16:30–17:00: Michel FORSÉ (CNRS-CMH) et Maxime PARODI (OFCE-Sciences Po): Sentiments de justice sociale et de bien-être

"Il est à présent communément admis que l’étude du bien-être se doit d’incorporer une mesure de la satisfaction à l’égard de la vie que l’on mène. Cette satisfaction est ici analysée à l’aide d’une question posée dans deux sondages réalisés en France en 2009 puis 2013 sur la perception des inégalités et les sentiments de justice. Les 3 incidences sur le bien-être subjectif du revenu, de la vie professionnelle, de la mobilité sociale et de la frustration relative ou plus largement de la comparaison aux autres, ainsi que des relations sociales et affectives sont mises en évidence. Mais il apparaît aussi une forte corrélation avec les sentiments à l’égard de la justice de la société dans son ensemble. Ce lien n’était pas donné d’avance, puisqu’il s’agit dans un cas d’un jugement sur sa vie personnelle et, dans l’autre, sur la société prise globalement. Il peut cependant trouver une explication dans des théories de la justice et notamment celle de Rawls.

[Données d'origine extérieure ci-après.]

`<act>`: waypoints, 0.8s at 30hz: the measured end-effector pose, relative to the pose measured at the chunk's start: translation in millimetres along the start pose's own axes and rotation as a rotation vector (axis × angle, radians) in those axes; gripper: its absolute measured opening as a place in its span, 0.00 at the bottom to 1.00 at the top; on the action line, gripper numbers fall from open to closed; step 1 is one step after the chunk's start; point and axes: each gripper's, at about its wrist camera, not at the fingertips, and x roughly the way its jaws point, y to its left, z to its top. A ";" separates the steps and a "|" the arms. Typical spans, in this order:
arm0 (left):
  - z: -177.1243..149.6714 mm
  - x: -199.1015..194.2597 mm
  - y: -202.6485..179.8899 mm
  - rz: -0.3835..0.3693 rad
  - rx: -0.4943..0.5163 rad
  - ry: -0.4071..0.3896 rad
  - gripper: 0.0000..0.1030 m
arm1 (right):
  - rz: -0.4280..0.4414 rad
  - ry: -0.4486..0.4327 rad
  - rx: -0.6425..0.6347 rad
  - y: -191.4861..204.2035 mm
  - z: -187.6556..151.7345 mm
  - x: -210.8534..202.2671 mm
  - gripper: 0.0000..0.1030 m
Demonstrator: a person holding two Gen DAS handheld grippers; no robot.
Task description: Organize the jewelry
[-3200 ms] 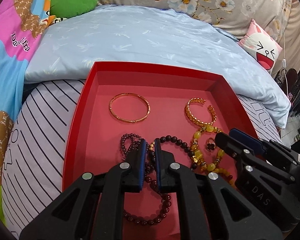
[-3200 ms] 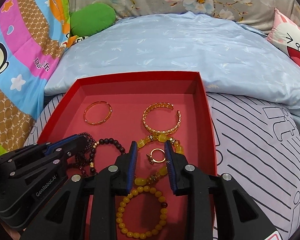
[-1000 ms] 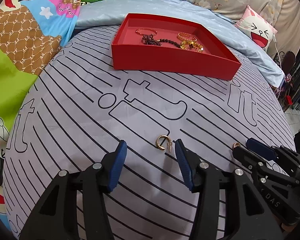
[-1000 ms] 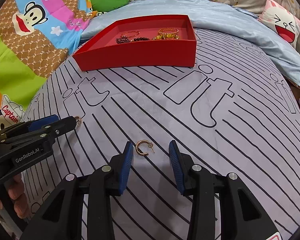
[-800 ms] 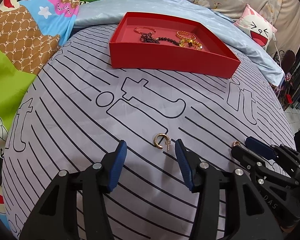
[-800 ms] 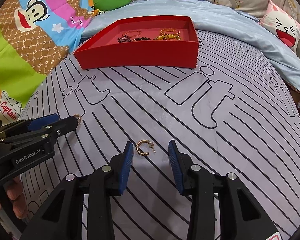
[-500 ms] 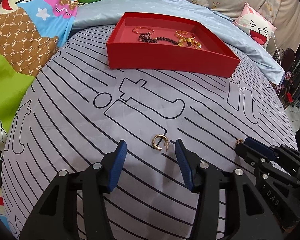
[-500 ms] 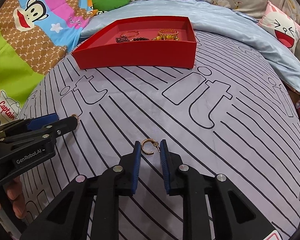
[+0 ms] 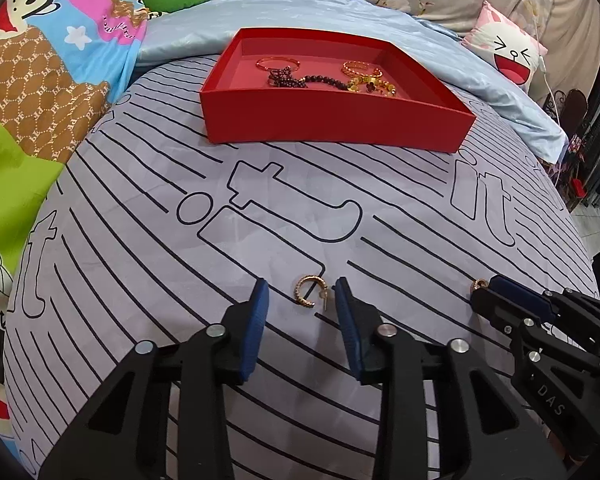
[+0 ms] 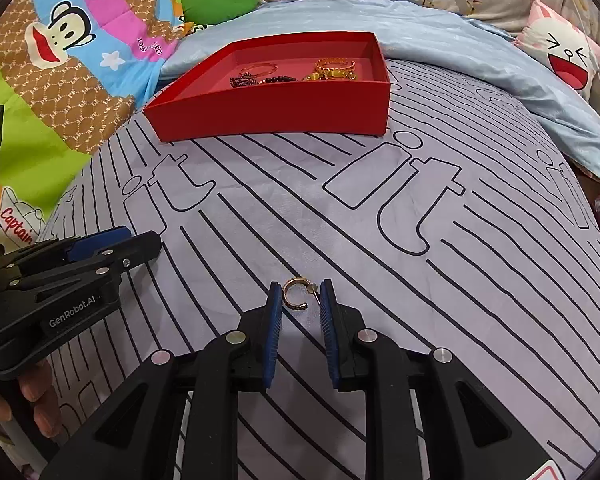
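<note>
My left gripper straddles a small gold open-hoop earring lying flat on the striped grey bedsheet, its post toward the right pad; the jaws are closing but not yet touching it. My right gripper brackets a second gold hoop earring just ahead of its tips, narrowly apart, no clamp visible. Each hoop sits nearest its own hand. A second ago both pairs stood wider. The red cardboard tray of bracelets waits well beyond
</note>
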 end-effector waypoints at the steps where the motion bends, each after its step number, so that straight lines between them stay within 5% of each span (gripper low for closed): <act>1: 0.5 0.3 -0.7 -0.001 0.003 0.000 0.28 | 0.000 0.000 0.001 0.0 0.0 0.0 0.18; 6: 1.3 1.3 -2.6 -0.005 0.010 0.001 0.18 | 0.001 0.000 0.002 -0.2 -0.1 -0.4 0.18; 24: 6.9 -6.0 -9.7 -0.024 0.014 0.006 0.17 | 0.027 -0.004 0.026 -1.8 3.6 -7.3 0.18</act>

C’est en tous cas là une dimension explicative qui ne se réduit pas aux autres, ni même à la simple perception des inégalités, et il serait dès lors opportun, pour mieux comprendre le bien-être subjectif, qu’à côté de tous les indicateurs classiquement utilisés et qui jouent leur rôle, il soit davantage tenu compte de cette relation avec les sentiments de justice sociale."